Make Sure You’re Watering Properly
If using sprinklers, apply about a ½ inch of water twice per week. To know how long it takes to apply that much water, set out empty tuna cans to measure it and determine the time needed to apply a good thorough watering. It could take between 15 and 30 minutes depending on the type of sprinkler you use. Also, sprinklers don’t always put water down evenly. To make sure water is going where it’s supposed to, check to see that the water levels in the tuna cans are equal to know your sprinkler is doing its job.

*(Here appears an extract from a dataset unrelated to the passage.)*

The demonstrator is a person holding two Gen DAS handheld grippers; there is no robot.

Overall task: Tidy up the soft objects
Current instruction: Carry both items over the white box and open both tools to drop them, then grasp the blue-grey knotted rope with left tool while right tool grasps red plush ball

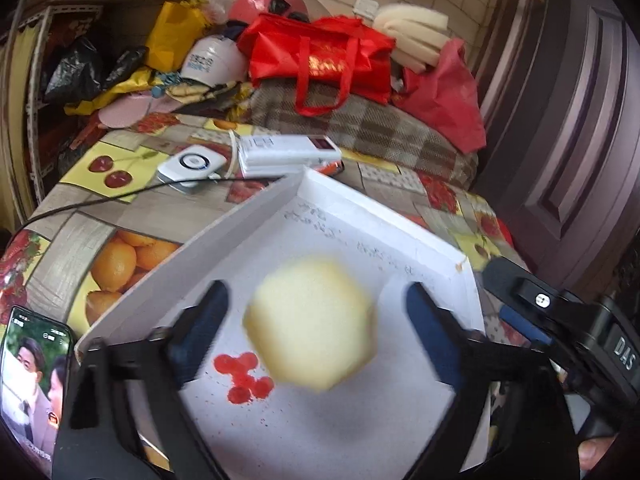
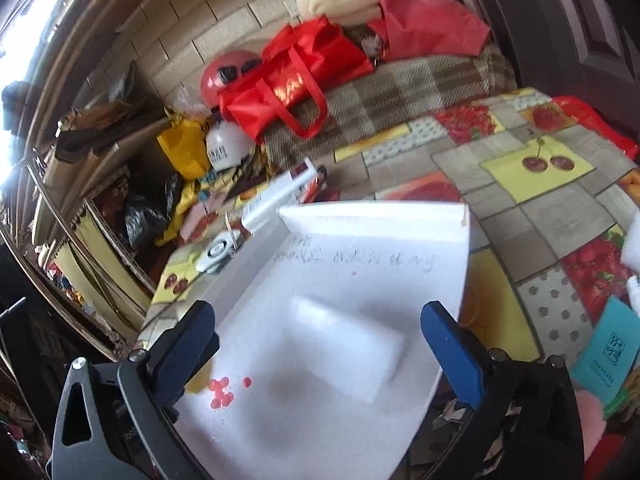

Be Accurate: Use a Rain Gauge
How do you know how much you’ve watered unless you’ve measured? That’s what’s nice about water gauges. At a glance, you can tell how much water has gone on your lawn – either from your sprinkler or rain. You’ll find gauges at most lawn and garden centers. Check (and empty!) the rain gauge on the same day every week; if there is 1” or more of water in the gauge, you do not need to water your lawn. If you have an irrigation (sprinkler) system, it is best to water deeply your lawn once or twice a week than watering lightly every other day.
For all your lawn care needs, questions and concerns, contact the experts at Parkway Lawn Services. We have over 30 years of experience of serving customers in the Twin Cities. Just fill out our FREE ESTIMATE form or call us today at 612-869-5878!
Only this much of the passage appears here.